À ses funérailles, de nombreux visages familiers ont brillé par leur absence, des visages que le défunt avait pourtant formés et inspirés. Car lorsqu’un arbitre meurt, ce ne sont ni les présidents de clubs, ni les entraîneurs, ni les joueurs qui l’accompagnent, mais quelques anciens arbitres, des historiens, et des journalistes souvent plus en quête de sensationnalisme que de recueillement.
Lors de la veillée funèbre, beaucoup de ses anciens collègues arbitres ont brillé par leur absence, donnant l’impression que le défunt leur brandissait un carton rouge en guise de reproche, pour un adieu qui ressemblait plus à un huis clos qu’à une cérémonie.
La famille du défunt a reçu des condoléances venues de Syrie, du Liban, d’Algérie, d’Egypte, du Soudan
, de Tunisie, de Libye, d’Arabie saoudite et des Émirats.
En revanche, les arbitres marocains avec qui il partageait la passion du sifflet et avec qui il avait affronté mille épreuves ont, pour la plupart, ignoré l’événement, bien qu’ils n’aient été séparés de la tombe ou de la maison du défunt que par quelques minutes de route.
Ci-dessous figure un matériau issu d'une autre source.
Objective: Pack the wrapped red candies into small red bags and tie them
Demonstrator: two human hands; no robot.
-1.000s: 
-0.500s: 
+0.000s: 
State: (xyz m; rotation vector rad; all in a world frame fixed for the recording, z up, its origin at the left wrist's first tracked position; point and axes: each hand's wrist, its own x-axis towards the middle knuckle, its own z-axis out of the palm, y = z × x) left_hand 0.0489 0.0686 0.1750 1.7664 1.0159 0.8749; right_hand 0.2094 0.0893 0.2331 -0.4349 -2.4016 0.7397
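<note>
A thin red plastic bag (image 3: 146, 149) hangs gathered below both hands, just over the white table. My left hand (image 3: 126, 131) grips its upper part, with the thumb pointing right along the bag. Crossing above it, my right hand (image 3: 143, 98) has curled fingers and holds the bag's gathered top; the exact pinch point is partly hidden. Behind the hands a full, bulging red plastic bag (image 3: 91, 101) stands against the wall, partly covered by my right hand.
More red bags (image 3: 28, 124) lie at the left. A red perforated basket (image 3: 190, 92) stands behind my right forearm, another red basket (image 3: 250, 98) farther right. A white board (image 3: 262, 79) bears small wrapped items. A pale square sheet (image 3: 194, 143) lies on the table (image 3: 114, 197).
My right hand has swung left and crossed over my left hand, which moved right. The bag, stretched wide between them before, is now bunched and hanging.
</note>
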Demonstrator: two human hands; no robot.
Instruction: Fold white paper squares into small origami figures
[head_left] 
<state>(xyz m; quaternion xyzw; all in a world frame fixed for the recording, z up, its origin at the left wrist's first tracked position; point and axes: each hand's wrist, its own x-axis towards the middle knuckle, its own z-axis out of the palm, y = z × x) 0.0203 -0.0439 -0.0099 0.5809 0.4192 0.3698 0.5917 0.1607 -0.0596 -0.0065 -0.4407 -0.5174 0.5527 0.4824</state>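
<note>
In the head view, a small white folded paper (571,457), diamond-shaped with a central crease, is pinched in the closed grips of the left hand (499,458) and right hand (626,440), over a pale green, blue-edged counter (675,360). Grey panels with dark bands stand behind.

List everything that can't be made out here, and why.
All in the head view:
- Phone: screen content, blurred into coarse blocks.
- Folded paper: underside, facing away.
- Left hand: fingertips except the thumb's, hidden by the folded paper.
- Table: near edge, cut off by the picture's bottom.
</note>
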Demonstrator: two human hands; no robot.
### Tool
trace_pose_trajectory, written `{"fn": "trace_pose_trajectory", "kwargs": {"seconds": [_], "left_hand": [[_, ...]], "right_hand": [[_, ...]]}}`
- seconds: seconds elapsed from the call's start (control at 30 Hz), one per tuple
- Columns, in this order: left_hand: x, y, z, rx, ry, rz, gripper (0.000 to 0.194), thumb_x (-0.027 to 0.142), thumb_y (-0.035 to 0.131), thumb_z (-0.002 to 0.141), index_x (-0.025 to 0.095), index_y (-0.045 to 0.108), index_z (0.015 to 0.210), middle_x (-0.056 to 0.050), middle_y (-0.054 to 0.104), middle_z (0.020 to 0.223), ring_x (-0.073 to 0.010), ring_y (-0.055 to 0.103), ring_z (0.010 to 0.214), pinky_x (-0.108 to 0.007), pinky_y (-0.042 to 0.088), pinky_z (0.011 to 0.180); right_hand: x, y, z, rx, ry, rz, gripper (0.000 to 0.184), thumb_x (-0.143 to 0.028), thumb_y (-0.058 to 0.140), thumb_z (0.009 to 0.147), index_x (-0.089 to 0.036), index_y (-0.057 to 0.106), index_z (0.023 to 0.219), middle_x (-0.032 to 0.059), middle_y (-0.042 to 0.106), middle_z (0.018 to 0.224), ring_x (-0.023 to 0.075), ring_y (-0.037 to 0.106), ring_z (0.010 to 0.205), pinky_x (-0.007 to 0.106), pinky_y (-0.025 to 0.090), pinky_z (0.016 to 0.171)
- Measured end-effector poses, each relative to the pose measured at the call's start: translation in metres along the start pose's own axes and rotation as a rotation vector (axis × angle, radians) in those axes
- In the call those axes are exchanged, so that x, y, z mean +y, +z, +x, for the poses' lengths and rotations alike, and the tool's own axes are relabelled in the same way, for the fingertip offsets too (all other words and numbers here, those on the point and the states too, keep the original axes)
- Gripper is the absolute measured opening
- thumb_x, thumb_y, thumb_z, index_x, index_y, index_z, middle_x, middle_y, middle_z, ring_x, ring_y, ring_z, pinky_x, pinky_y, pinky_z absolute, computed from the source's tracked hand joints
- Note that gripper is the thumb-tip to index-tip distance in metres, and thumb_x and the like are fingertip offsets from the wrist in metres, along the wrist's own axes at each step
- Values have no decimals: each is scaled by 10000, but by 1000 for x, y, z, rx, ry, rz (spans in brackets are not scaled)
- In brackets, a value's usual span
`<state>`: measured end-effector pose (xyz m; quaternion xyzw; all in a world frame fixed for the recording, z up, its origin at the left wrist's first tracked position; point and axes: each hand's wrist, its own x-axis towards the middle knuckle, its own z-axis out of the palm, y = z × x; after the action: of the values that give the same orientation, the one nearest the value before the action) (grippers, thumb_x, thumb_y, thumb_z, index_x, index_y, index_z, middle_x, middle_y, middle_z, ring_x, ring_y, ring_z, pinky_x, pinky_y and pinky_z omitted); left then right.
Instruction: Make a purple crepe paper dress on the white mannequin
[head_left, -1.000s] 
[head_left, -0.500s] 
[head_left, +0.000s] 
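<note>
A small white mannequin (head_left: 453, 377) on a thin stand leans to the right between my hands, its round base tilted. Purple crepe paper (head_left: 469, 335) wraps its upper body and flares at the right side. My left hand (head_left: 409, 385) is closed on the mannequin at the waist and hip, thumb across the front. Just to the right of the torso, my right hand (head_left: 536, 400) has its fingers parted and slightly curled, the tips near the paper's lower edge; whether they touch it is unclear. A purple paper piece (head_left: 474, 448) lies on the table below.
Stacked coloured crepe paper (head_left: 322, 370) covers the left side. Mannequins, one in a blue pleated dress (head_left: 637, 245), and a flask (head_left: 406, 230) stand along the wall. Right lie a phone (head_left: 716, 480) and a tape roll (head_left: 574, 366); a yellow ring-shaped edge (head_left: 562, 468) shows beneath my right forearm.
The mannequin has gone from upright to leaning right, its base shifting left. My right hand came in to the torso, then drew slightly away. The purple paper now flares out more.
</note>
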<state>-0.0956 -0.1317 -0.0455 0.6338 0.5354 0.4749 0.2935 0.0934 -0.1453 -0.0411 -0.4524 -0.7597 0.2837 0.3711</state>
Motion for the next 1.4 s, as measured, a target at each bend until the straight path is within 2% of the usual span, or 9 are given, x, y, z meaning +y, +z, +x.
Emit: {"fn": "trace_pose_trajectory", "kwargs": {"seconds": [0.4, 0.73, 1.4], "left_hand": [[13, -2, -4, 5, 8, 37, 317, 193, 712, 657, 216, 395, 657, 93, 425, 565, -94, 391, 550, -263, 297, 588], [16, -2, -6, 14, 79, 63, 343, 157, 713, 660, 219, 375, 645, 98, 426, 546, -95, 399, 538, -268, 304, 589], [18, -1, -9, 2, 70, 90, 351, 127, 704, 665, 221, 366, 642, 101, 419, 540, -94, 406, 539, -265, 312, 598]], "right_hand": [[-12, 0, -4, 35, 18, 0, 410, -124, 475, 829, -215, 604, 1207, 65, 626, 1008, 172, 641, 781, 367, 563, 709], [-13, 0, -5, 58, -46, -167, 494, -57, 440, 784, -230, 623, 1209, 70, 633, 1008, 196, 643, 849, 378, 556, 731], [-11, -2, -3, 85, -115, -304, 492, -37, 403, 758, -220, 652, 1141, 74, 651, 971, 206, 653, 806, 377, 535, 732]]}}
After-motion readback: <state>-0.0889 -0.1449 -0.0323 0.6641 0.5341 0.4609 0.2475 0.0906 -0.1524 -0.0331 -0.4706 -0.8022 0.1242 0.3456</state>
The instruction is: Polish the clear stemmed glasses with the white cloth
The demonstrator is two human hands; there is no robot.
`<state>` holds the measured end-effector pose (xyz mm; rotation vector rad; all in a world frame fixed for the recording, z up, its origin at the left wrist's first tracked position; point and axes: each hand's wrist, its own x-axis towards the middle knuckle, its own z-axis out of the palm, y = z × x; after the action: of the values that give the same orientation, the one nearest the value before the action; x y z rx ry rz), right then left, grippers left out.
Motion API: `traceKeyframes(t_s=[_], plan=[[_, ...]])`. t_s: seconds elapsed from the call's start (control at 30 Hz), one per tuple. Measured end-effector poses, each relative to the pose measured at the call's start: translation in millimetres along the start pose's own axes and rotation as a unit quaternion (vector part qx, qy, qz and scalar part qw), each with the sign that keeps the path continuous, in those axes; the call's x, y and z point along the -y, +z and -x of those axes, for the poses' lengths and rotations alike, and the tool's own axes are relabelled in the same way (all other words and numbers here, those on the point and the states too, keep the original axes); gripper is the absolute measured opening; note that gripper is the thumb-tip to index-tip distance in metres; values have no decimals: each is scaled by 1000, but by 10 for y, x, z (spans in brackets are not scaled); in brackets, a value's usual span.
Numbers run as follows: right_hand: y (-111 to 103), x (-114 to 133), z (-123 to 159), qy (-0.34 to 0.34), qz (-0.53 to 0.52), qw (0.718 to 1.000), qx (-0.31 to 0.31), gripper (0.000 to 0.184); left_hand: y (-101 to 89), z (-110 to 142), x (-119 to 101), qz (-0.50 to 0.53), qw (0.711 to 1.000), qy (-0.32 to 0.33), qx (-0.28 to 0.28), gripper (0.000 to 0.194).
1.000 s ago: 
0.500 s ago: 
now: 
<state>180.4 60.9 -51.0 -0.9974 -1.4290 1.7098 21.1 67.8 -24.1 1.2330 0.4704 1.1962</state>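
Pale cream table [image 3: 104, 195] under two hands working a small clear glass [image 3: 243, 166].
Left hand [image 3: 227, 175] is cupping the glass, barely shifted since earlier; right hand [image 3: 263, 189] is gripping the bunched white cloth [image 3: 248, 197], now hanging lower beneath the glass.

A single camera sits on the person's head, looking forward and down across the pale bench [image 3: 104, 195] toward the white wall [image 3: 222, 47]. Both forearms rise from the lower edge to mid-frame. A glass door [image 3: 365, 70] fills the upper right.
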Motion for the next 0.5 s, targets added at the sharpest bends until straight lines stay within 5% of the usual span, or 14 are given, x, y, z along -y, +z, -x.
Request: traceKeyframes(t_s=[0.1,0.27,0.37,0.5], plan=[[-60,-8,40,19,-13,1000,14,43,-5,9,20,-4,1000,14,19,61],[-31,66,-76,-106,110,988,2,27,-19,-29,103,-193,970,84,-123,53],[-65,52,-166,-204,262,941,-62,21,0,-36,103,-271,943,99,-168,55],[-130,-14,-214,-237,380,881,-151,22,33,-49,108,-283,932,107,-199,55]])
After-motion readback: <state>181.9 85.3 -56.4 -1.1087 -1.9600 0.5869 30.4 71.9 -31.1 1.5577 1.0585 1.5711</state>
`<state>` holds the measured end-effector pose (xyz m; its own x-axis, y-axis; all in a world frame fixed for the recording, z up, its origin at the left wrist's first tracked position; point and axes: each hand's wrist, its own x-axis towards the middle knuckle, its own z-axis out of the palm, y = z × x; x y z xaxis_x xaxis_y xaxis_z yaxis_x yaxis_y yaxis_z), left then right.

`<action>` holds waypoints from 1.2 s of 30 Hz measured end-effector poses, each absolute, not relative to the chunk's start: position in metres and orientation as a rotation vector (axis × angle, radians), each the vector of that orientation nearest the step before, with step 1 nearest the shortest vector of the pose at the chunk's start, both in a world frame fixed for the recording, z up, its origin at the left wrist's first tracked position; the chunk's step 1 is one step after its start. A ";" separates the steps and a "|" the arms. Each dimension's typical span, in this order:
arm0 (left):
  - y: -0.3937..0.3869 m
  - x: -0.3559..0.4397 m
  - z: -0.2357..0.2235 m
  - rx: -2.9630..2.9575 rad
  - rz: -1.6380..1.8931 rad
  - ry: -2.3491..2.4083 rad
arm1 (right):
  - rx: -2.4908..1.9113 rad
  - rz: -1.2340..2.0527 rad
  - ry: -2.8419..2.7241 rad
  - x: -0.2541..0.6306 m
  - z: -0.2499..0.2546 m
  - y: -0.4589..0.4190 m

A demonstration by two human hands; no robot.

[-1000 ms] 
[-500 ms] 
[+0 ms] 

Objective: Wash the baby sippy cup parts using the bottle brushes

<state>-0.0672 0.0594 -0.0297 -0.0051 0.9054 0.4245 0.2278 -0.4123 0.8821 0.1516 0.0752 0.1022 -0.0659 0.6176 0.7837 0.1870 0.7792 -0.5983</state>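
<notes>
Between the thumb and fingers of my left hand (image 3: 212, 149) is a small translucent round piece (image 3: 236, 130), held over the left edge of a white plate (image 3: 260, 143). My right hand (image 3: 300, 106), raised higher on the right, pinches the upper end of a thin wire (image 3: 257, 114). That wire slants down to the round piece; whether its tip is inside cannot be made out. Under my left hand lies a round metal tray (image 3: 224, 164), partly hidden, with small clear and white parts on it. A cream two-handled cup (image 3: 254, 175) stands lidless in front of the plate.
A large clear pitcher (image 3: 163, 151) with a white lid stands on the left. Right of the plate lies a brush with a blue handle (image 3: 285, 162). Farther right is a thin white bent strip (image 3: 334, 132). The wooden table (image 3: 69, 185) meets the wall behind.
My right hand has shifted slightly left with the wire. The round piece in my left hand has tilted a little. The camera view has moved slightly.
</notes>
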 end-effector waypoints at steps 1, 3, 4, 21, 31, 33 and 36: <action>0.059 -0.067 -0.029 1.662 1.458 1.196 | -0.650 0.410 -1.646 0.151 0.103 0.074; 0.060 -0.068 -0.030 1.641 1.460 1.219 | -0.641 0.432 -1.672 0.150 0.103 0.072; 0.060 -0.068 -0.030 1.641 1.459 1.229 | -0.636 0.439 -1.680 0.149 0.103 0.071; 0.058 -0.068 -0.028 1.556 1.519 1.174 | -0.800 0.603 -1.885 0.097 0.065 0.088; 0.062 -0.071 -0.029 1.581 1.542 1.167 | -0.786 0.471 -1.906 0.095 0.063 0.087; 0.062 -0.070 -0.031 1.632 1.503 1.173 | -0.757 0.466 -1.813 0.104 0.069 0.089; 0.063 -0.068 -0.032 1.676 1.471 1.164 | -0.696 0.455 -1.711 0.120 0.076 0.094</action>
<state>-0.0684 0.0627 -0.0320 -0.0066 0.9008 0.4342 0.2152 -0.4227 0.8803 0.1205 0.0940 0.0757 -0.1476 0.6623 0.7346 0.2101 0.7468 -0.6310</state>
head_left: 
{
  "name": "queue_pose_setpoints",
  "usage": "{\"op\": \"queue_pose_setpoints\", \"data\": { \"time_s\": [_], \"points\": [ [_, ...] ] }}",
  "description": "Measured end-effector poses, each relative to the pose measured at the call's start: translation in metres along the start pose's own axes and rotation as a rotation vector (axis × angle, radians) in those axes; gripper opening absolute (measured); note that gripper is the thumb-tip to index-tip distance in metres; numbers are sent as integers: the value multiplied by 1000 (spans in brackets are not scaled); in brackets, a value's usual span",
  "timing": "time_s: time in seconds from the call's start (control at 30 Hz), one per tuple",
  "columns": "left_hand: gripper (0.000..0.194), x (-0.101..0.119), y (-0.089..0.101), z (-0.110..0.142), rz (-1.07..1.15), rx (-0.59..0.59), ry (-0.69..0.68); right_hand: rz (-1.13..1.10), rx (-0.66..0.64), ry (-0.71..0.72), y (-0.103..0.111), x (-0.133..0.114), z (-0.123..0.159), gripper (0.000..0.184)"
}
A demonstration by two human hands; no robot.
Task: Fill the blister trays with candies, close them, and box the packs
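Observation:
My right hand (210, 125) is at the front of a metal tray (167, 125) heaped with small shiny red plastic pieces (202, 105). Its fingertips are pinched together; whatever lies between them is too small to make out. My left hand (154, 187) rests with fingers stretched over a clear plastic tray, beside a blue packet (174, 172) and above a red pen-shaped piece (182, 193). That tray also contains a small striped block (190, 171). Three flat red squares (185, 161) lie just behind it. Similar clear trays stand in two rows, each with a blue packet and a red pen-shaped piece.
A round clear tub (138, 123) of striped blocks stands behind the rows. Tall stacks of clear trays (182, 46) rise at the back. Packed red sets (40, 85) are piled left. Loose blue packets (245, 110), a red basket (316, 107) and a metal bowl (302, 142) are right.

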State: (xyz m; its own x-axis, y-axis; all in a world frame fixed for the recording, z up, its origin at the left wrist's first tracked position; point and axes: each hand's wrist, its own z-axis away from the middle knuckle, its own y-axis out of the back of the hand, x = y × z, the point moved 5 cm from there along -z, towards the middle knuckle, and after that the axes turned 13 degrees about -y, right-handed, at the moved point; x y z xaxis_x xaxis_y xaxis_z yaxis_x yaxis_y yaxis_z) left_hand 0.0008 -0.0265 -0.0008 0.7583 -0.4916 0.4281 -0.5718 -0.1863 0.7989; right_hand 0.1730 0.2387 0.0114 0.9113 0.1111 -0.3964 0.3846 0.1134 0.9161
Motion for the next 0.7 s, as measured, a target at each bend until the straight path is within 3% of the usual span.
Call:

Des représentants de la Fondation Mohammed VI pour les sportifs champions étaient présents, ainsi que quelques membres de l’Association Sport et Amitié, quelques anciens arbitres, et la famille du défunt.
es autres ont brillé par leur absence, même ses propres élèves- arbitres.
Parmi les absents, d’anciens joueurs qu’il avait aidés à intégrer la société de transport urbain, ou encore des arbitres qui s’accrochaient jadis à son veston dans l’espoir de suivre son exemple.
M’hammed Larache, issu de la tribu des Oulad Saïd, n’était pas un arbitre ordinaire. Sa haute stature imposait naturellement le respect sur le terrain, et il surveillait le jeu tel un drone scrutant chaque recoin du terrain.
Son style d’arbitrage, sa forte personnalité et son leadership naturel mériteraient d’être enseignés dans les écoles régionales d’arbitrage et lors des séminaires des juges du terrain.
Il avait été reçu par le président égyptien Hosni Moubarak, le leader libyen Mouammar Kadhafi, le président guinéen Ahmed Sékou Touré, ainsi que par des présidents de la FIFA et de la CAF. Même l’ancien ministre des Affaires étrangères Mohammed Boucetta le rencontrait lors de dîners officiels à l’étranger, au point qu’on le croyait diplomate.
Lorsqu’il fut contraint de prendre sa retraite, il s’éloigna complètement des matches du championnat et des plateaux télé consacrés à l’analyse arbitrale.
Il se retira dans une mosquée près de sa maison dans le quartier « Le’Plateau ».
Il s’entraînait quotidiennement au stade du Wydad sans que personne ne mette en doute sa neutralité. Demandez au coach Mustapha Bettlache pourquoi il s’absentait systématiquement du banc du Wydad chaque fois que Larache arbitrait son équipe.
Même lorsque les joueurs du Maghreb de Fès ne se présentèrent pas à leur match contre le Wydad – match autour duquel planait la question : « Pourquoi le bus n’est-il pas venu de Fès ? » – Larache était prêt à diriger la rencontre, jusqu’à ce qu’il constate l’absence des visiteurs et annonce l’évacuation du stade.
Larache fut le premier, et le dernier — arbitre marocain désigné par la FIFA pour diriger un match européen entre Malte et la Turquie dans le cadre des éliminatoires de la Coupe du Monde 1978 en Argentine en dehors des tournois fermes.
Une première dans l’histoire de l’arbitrage africain.
Mais tout son palmarès et tout son rayonnement n’ont pas suffi.
Ses performances et son parcours n’ont pas attiré ni les compagnons de route ni les dirigeants et ni les responsables.
Tous les faire-part publiés sur les réseaux sociaux n’ont pas réussi à ramener les gens à ses funérailles.